We're sorry Aspose doesn't work properply without JavaScript enabled.

Free Support Forum - aspose.com

Conversion from RTF to Text is adding special characters

Hi! Team,
We are looking to convert the RTF to Text as below and when the encoding is done with ASCII we find a special characters ‘?’ Getting appended and if the encoding is done with UTF7 then the special character ‘’ is getting appended. However, when we try encoding to UTF8 then the special character doesn’t appear, but our compression logic detects this special character and appends ‘?’ in the later part of our code. Can you let us know how we could resolve this issue? We need are looking to encode with only UTF8.

public static string ConvertRTFtoText(string documentContent)
{
    Aspose.Words.Document doc;
    String strRTFText = string.Empty;
    String test1 = string.Empty;
    String test2 = string.Empty;
    documentContent = "History";

    using (Stream s = GenerateStreamFromString(documentContent))
    {
        doc = new Aspose.Words.Document(s);
    }

    Aspose.Words.Saving.TxtSaveOptions saveOptions = new
    Aspose.Words.Saving.TxtSaveOptions();
    saveOptions.SaveFormat = Aspose.Words.SaveFormat.Text;

    //Replace Image with text
    foreach (Shape shape in doc.GetChildNodes(NodeType.Shape, true))
        shape.ParentParagraph.InsertBefore(
            new Run(doc, "[Image removed]"),
            shape);

    //Replace custom placeholder tags/texts
    foreach (Run run in doc.GetChildNodes(NodeType.Run, true))
        if (run.Font.Hidden)
            run.Remove();

    // Save the document to stream in HTML format.
    using (MemoryStream rtfStream = new MemoryStream())
    {
        doc.Save(rtfStream, saveOptions);

        // Read the HTML from the stream as plain text.
        strRTFText = Encoding.ASCII.GetString(rtfStream.ToArray()); //--this adds '?' to the text
        test1 = Encoding.UTF7.GetString(rtfStream.ToArray()); //--this adds '' to the text
        test2 = Encoding.UTF8.GetString(rtfStream.ToArray()); //--this adds some
        // special invisible characters which our compression logic identifies and add a '?'
    }
    return strRTFText;
}

@balajisan21 Could you please attach your input RTF here for testing? Does the problem occurs with all RTF documents on your side or with some specific one? We will check the issue and provide you more information.

The issue is not only with RTF even when we try to pass a string value also, we are encountering the issue.
Test.zip (952 Bytes)

@balajisan21 What you are talking about is UTF8 Byte Order Mark (BOM) it is added at the beginning of the text file to allow the consumer application to identify the encoding of the file. You can simply remove the first 3 bytes from the bytes array.

Hi! Alexey, We observed those three characters getting added inbetween the text as well. Is there a way we could completly ignore/remove them?

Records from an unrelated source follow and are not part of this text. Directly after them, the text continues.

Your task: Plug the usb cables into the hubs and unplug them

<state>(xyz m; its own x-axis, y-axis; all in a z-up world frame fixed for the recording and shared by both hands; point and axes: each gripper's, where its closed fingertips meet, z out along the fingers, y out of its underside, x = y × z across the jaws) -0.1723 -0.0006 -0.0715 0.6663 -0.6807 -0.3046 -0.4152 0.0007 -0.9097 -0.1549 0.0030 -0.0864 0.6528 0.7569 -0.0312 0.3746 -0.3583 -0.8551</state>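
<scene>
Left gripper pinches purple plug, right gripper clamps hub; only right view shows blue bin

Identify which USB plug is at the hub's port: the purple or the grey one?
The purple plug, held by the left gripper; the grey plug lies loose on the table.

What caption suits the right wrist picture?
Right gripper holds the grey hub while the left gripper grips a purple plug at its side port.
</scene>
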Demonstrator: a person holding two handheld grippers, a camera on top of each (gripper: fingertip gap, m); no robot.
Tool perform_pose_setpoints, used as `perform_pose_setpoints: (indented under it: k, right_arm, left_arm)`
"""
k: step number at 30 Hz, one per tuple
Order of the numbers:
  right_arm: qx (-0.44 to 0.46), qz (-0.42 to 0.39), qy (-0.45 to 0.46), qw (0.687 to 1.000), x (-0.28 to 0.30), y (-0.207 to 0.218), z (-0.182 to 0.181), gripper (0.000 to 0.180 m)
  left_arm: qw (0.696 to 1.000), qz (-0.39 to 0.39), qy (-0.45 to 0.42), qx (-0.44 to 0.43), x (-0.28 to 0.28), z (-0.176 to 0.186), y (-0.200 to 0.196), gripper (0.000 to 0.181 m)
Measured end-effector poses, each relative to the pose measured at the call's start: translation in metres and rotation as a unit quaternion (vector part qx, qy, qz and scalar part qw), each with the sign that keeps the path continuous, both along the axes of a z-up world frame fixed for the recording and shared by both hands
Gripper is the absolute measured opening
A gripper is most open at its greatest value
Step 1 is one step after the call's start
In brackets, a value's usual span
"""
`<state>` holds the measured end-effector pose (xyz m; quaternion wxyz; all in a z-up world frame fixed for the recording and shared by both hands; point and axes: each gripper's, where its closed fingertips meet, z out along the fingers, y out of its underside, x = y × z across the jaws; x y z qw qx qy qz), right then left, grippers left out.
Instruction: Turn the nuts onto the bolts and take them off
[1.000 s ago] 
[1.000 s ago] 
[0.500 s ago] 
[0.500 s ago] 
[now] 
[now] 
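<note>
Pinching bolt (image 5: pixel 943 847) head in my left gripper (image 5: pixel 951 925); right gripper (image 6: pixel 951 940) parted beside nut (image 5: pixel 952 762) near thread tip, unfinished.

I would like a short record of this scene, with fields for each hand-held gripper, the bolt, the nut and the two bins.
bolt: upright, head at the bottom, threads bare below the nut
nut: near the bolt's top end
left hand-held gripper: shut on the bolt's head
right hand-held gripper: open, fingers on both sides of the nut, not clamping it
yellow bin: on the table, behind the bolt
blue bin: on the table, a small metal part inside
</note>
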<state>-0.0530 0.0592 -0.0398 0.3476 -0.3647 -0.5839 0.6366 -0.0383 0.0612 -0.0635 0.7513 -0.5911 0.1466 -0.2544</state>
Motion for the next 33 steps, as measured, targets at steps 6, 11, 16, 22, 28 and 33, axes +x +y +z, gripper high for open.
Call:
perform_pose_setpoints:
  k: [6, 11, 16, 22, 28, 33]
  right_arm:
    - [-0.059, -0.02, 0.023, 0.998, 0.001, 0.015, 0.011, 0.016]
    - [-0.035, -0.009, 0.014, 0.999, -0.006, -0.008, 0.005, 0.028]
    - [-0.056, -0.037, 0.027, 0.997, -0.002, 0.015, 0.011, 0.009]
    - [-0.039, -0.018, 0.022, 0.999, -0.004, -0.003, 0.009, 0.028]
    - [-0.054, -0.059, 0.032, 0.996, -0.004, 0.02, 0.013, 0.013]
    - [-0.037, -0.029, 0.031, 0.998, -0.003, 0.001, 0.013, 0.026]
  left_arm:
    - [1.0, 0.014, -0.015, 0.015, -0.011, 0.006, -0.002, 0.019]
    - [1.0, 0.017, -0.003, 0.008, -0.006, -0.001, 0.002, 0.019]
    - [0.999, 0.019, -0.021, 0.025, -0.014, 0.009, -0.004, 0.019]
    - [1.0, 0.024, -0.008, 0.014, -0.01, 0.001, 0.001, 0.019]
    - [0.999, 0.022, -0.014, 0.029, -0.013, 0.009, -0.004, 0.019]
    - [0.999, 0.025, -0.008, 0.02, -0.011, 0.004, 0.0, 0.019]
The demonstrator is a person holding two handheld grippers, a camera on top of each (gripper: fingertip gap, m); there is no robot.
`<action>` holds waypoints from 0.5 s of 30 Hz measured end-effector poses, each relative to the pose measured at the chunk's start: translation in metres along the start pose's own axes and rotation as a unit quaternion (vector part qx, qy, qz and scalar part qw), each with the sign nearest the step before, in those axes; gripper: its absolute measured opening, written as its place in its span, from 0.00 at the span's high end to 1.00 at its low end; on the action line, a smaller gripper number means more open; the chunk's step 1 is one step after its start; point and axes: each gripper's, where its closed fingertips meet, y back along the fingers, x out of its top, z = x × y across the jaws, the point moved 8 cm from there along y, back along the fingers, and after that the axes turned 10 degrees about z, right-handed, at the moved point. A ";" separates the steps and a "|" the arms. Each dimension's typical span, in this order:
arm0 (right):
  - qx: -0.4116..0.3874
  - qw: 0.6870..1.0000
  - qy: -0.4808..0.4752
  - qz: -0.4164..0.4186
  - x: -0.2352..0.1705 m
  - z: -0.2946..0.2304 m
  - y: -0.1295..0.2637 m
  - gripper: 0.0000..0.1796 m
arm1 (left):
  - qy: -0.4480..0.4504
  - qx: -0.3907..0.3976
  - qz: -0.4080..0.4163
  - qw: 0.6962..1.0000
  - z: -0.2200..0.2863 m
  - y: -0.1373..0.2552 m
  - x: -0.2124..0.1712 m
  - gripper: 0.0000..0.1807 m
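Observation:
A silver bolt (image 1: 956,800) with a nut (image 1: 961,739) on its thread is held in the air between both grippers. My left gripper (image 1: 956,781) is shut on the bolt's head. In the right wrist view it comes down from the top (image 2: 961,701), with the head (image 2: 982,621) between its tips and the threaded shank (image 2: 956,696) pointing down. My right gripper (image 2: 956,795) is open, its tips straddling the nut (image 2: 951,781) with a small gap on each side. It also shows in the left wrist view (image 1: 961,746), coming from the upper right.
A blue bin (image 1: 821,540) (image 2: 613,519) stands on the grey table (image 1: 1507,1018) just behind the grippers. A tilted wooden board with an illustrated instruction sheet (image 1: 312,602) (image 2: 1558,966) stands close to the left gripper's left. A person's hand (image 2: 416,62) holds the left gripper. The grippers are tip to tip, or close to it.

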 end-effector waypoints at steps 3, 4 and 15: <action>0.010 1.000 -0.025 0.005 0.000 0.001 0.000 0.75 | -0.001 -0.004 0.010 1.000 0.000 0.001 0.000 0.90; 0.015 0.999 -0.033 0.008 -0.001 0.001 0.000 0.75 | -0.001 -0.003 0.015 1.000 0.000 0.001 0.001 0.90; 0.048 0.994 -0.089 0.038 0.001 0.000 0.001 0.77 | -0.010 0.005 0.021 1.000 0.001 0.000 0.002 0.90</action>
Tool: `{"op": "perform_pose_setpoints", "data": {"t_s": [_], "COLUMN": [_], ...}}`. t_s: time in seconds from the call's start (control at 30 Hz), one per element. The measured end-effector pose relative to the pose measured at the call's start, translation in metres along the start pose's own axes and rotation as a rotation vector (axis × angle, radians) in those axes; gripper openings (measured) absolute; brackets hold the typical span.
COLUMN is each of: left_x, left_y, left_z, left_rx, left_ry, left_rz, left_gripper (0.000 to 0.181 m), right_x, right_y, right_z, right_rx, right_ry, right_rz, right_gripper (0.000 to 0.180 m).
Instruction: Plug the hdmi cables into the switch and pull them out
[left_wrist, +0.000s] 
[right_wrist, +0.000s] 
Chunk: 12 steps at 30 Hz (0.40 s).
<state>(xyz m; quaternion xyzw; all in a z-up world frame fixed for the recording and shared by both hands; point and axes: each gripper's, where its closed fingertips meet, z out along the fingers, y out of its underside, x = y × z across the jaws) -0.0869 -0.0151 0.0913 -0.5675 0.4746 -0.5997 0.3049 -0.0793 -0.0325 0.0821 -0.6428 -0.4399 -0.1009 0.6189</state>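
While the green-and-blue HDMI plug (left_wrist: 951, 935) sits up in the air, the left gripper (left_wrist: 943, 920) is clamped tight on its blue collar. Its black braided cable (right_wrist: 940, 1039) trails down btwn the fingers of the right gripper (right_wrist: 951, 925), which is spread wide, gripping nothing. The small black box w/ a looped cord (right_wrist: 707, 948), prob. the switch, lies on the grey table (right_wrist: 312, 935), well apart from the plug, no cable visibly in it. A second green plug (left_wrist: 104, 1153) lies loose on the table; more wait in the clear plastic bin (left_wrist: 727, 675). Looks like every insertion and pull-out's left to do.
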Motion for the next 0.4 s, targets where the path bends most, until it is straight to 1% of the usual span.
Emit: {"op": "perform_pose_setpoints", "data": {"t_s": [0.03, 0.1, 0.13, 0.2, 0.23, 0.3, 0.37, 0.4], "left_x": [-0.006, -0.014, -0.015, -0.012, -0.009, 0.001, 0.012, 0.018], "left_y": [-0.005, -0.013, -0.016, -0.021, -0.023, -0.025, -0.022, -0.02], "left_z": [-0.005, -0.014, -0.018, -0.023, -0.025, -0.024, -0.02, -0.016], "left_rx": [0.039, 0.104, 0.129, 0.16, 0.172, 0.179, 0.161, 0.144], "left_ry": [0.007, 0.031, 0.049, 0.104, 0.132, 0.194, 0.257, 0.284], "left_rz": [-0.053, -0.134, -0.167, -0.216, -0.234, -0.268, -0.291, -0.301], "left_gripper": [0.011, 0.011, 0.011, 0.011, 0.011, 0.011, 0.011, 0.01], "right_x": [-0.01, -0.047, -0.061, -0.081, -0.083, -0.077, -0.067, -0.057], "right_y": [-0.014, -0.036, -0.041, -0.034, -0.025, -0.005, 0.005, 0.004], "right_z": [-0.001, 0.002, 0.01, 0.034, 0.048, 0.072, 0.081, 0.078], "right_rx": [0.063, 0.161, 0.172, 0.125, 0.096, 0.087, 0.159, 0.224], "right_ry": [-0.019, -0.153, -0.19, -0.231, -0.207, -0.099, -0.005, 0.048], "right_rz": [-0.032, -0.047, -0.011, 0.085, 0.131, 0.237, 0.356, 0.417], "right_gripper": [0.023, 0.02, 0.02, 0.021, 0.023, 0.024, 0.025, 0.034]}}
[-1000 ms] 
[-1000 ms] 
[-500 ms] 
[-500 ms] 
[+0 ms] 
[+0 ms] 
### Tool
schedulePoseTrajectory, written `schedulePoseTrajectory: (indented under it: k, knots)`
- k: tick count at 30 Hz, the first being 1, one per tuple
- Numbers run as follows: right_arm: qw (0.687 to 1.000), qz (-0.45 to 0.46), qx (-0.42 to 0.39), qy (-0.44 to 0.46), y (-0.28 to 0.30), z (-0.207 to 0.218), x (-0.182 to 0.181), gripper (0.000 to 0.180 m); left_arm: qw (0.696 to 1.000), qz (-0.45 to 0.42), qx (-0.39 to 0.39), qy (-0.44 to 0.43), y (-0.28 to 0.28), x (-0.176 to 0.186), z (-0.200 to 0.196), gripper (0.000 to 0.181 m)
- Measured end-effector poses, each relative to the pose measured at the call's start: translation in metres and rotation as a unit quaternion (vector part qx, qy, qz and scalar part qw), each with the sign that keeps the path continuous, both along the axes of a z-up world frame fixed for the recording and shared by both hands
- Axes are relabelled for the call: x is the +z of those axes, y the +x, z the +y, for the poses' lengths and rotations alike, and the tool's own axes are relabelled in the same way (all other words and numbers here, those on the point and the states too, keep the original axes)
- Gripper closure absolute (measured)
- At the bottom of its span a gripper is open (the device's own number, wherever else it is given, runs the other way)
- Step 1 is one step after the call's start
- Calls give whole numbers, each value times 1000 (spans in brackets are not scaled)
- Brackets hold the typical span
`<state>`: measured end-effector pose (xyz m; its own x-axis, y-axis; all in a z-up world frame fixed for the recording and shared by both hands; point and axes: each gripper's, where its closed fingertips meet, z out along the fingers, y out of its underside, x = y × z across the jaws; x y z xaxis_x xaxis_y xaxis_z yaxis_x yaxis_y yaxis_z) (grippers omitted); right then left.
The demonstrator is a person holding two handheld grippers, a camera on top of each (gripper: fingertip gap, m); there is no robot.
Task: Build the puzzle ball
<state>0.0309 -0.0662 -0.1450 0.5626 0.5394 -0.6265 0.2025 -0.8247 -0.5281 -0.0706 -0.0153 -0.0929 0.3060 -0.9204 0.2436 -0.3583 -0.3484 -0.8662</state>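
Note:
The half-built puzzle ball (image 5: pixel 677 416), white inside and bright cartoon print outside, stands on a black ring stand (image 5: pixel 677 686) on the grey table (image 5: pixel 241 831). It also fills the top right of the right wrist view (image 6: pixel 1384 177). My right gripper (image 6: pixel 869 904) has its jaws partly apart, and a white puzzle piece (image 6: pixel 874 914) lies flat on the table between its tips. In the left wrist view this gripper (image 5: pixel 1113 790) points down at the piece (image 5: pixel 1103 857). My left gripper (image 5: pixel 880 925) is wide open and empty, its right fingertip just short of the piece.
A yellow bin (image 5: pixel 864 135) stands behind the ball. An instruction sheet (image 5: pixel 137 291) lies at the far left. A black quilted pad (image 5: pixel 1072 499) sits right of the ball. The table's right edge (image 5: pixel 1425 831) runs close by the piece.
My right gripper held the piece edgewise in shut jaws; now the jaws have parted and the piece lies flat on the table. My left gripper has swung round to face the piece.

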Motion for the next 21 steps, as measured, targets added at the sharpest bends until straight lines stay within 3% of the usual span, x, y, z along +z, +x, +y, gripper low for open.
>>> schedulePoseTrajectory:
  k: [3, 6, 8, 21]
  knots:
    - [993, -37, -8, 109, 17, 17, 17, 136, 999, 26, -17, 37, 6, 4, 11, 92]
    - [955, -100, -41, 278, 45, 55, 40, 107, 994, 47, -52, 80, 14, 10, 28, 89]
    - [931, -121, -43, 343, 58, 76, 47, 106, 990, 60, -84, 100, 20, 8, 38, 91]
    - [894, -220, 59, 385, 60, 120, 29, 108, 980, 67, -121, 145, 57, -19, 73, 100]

@balajisan21 Could you please provide a sample document that will allow to see the problem with these characters in-between the text? I will check it and provide you more information. BOM can occur only at the beginning of the file.

Unwantedcharacters.zip (2.3 KB)
this adds special character at the begining and also after the text “Testing Unstructured Note” within the RTF

@balajisan21 This character is inside your document. Most likely it was inserted accidentally upon improper merging documents. Aspose.Words reads everything what is in the document. Could you please let us know how this document was generated?